In a community in which policing were done by voluntary groups and individuals, and by competitive firms, all individuals would have to live under the rule of law, all individuals would be equal under the law, and no one would be allowed to be above the law. (And that would also apply to George Zimmerman, whose initial act of stalking Trayvon Martin was questionable at best.)

Currently, many government-monopolized police do not obey the rule of law because they have monopoly status in which they are above the law. The truth is that such an unequal, artificial relationship between civilians and armed government bureaucrats seems to naturally lead to a system of institutionalized criminality.

And now, thanks to the passive, sheeple-like compliance and submissiveness on the part of the American people, these local government bureaucrats (as well as the federal bureaucrats) have more and more armed power, and our liberty and security are going down the drain (along with our economic prosperity that we used to have, thanks to the monetary and financial monopolists in Washington).

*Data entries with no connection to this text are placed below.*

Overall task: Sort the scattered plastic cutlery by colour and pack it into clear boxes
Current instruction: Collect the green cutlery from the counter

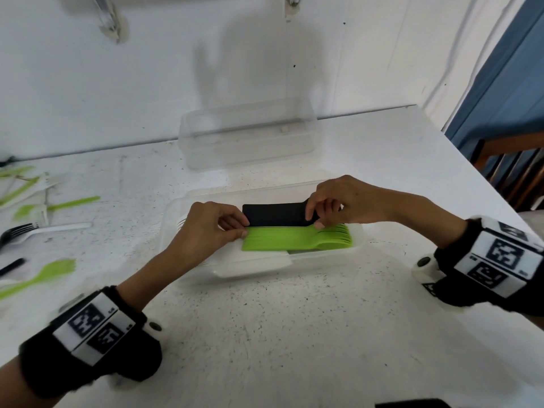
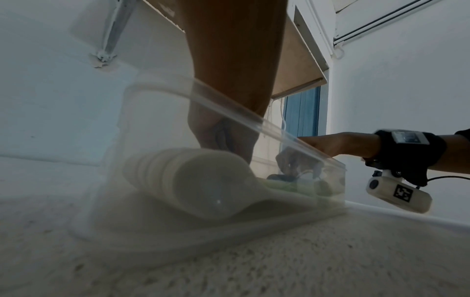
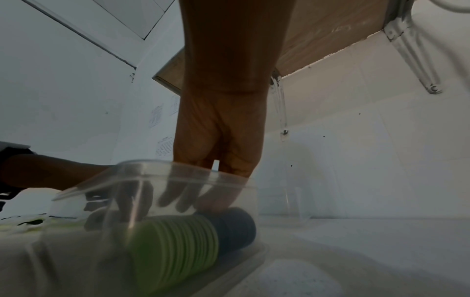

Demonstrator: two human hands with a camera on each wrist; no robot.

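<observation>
A clear box (image 1: 361,240) lies mid-table with three stacks of cutlery in it. The black cutlery stack (image 1: 275,214) is at the far side, the green spoon stack (image 1: 294,240) in the middle, the white stack (image 1: 259,265) nearest me. My left hand (image 1: 243,228) pinches the left end of the black stack, thumb touching the green one. My right hand (image 1: 314,220) grips the right end of the black stack. The right wrist view shows the green bowls (image 3: 178,241) beside the black stack (image 3: 236,227) through the box wall. The left wrist view shows the white spoon bowls (image 2: 203,180).
A second clear box (image 1: 247,134) stands against the wall behind. Loose cutlery lies at the table's left: green forks (image 1: 44,275), a white fork (image 1: 47,229), a green piece (image 1: 73,203), a black piece (image 1: 10,266). The table edge (image 1: 471,160) and a wooden chair (image 1: 512,172) are at right.
</observation>
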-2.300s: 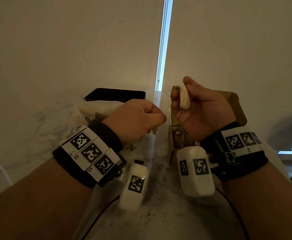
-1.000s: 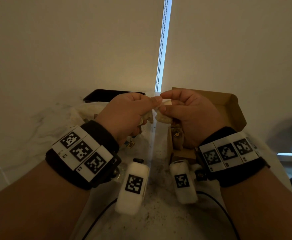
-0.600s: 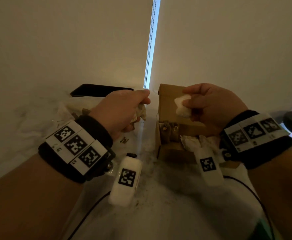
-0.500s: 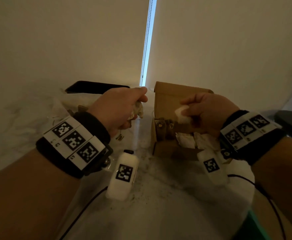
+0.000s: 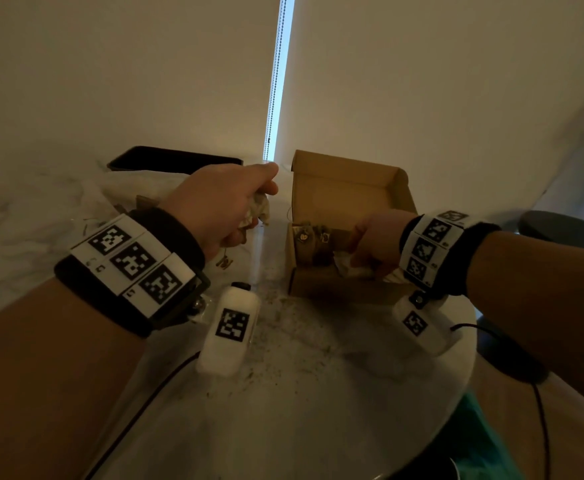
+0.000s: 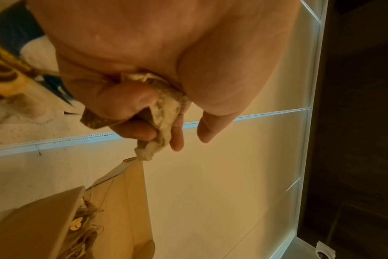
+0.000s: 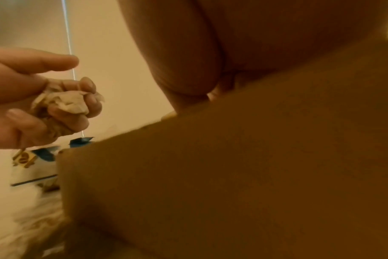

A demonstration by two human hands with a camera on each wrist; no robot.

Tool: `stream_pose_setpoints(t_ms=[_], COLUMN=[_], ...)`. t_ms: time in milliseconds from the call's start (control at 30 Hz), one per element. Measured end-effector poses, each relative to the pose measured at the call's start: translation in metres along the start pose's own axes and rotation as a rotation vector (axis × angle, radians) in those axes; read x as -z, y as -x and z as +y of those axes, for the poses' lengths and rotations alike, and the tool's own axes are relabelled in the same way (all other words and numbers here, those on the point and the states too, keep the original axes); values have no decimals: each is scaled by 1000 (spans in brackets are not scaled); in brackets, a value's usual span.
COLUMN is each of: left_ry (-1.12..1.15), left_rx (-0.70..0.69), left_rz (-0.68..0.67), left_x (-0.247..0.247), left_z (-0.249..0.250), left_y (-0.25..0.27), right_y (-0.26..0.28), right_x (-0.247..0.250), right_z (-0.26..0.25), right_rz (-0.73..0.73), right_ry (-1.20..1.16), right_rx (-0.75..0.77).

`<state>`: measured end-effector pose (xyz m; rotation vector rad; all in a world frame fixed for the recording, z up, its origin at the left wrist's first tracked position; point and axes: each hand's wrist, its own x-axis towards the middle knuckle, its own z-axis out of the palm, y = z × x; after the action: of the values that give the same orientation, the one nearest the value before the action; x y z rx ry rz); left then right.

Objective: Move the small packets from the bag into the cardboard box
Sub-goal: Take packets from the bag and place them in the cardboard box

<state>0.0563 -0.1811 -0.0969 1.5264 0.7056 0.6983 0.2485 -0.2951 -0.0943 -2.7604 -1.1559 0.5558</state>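
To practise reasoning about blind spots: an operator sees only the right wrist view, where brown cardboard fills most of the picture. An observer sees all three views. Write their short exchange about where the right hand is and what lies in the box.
Operator: Cardboard blocks nearly everything here. Where is the right hand?
Observer: The right hand is down inside the open cardboard box, fingers curled on a pale packet.
Operator: Is anything else already in the box?
Observer: Yes. Brown packets with small tags stand at its left end, beside the hand.
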Motion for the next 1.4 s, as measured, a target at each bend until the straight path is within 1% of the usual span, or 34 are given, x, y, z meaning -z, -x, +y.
stream_pose_setpoints(t_ms=[133, 167, 267, 300, 367, 433, 467, 533, 600, 700, 733, 800, 867, 933, 1033, 1167, 1300, 1400], left_ry=[25, 44, 150, 203, 313, 406, 442, 495, 531, 556, 556, 541, 502, 465, 408, 349, 283, 213], left_rx=[8, 19, 84, 106, 134, 134, 127, 99, 71, 42, 42, 48, 57, 63, 50, 25, 34, 10], left_rz=[0, 0, -22, -42, -91, -127, -134, -127, -116, -113, -111, -105, -113, -129, -153, -160, -160, -154], left_x=[0, 0, 2, 3, 6, 9, 10, 12, 13, 14, 15, 16, 17, 16, 14, 13, 10, 9], left_z=[1, 2, 3, 5, 7, 9, 9, 9, 8, 7, 6, 5, 3, 1, -2, -4, -8, -11], left_y=[1, 2, 2, 3, 3, 3, 3, 3, 3, 3, 2, 1, -1, -4, -5, -5, -8, -10], right_y=[2, 3, 11, 13, 18, 20, 20, 20, 16, 5, 3, 1, -2, -4, -3, -3, -4, -3], right_x=[3, 6, 20, 26, 36, 40, 39, 31, 20, 2, -4, -14, -22, -28, -35, -40, -42, -38], right_z=[-3, -3, -5, -6, -14, -26, -34, -54, -71, -85, -86, -86, -83, -81, -79, -80, -82, -81], right_rz=[2, 13, 118, 153, 207, 261, 253, 180, 43, -115, -147, -165, -134, -94, 3, 94, 130, 95], right_ry=[117, 111, 191, 134, -122, -318, -447, -744, -981, -1166, -1237, -1362, -1402, -1352, -1242, -1216, -1316, -1458], right_rx=[-13, -11, 32, 40, 80, 178, 239, 316, 325, 384, 417, 464, 499, 514, 505, 479, 477, 471])
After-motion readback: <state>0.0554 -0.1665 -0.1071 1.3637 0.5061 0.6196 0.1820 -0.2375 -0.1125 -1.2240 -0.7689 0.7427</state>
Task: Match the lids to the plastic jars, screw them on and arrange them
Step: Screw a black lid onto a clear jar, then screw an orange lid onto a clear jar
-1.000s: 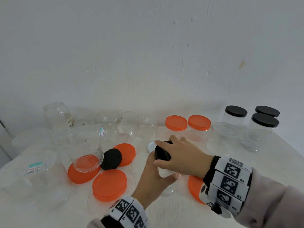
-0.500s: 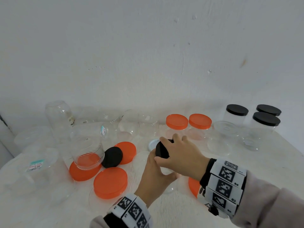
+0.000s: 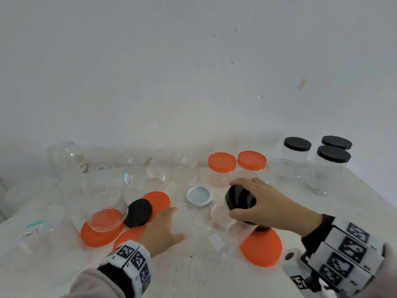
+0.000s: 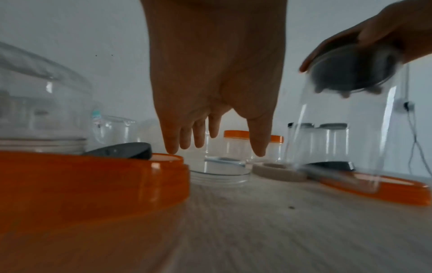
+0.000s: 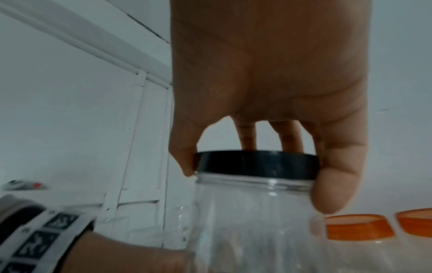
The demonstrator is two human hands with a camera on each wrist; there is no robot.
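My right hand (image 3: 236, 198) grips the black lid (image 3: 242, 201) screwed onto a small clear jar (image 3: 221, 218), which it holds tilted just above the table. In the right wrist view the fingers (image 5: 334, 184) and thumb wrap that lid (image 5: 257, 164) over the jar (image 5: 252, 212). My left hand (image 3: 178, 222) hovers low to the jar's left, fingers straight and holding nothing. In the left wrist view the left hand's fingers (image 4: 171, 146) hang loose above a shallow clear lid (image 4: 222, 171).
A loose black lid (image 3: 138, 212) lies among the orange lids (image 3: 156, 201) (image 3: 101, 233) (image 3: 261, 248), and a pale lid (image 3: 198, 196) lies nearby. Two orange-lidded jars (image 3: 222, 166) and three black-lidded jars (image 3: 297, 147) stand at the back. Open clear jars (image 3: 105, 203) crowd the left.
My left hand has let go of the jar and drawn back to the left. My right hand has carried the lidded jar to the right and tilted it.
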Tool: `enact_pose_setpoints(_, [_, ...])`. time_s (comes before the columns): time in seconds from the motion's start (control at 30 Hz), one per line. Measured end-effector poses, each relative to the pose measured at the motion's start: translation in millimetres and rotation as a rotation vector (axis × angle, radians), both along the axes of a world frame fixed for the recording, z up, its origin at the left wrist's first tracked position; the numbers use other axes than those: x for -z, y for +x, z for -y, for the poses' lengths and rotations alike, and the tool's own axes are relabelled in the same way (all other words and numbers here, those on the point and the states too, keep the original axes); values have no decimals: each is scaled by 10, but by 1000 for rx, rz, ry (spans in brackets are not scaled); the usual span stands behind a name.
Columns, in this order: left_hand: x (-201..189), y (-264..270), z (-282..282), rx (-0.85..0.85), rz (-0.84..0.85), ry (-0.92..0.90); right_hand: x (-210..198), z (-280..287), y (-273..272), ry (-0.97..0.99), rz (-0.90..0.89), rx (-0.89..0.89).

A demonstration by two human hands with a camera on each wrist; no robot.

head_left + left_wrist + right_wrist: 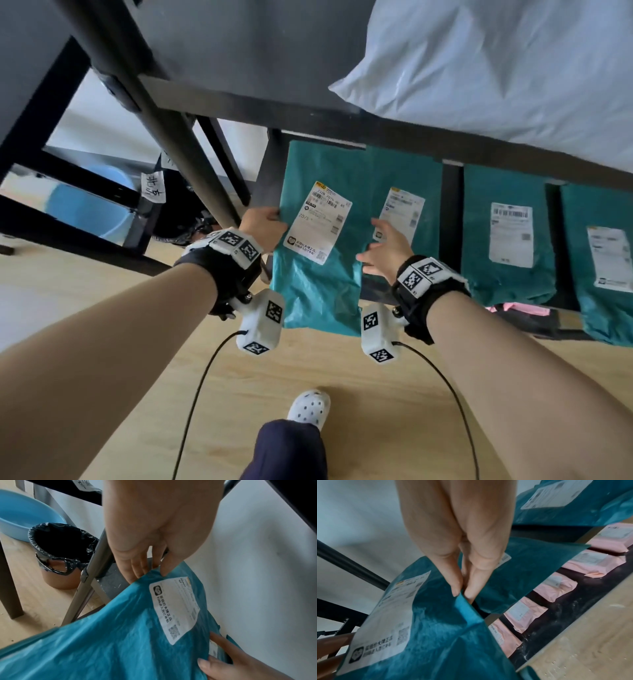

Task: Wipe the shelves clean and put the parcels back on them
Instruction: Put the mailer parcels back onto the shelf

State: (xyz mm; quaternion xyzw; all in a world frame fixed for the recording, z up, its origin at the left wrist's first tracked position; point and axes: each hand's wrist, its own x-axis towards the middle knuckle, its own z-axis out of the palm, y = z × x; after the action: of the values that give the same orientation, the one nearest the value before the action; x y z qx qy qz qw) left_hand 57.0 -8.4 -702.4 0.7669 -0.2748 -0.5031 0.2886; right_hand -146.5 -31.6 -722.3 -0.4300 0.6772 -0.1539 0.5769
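- The teal parcel (318,240), a soft mailer bag with a white shipping label (320,224), is held label-up between both hands at the left end of the dark shelf (452,195), its lower half sagging below the shelf's front edge.
- The left hand (262,224) pinches its far-left edge, thumb on top and fingers underneath, probably to keep the limp bag from folding as it goes in.
- The right hand (388,251) takes the opposite edge: in the right wrist view, the right fingertips (456,591) close narrowly on a fold of the bag, so that hand is holding, not spread.
- Just right of it a second teal parcel (404,205) lies on the shelf, partly overlapped, with two more teal parcels (510,233) farther right, all label-up, seemingly so the labels stay readable.
- Pink parcels (556,588) fill the lower shelf.
- A pale grey bag (496,68) sits on the shelf above.
- To the left stand a lined waste bin (63,555) and a blue basin (25,515).
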Motion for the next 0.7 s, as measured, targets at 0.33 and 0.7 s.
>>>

Monopolists are not accountable. No "Constitution" holds monopolists accountable – that's a fantasy, a dream that can never come true, because of human nature, and because no human being is an angel.

Giving people artificial armed power and authority over others has been the Founders' biggest mistake. But can we reverse this? Well, where there's a will, there's a way, that's for sure.

Eventually, Americans will have to face these truths and stop kicking the can down the road toward the necessary restructuring. And better sooner than later.

And no, there can be no Perestroika, or "reform," of government monopolies and central planning. It all needs to be abolished, as the Soviets did, and decentralization and localization must occur.

Americans need to take back their freedom, not just with their right to self-defense and their right to bear arms, but by removing monopolies from government bureaucrats.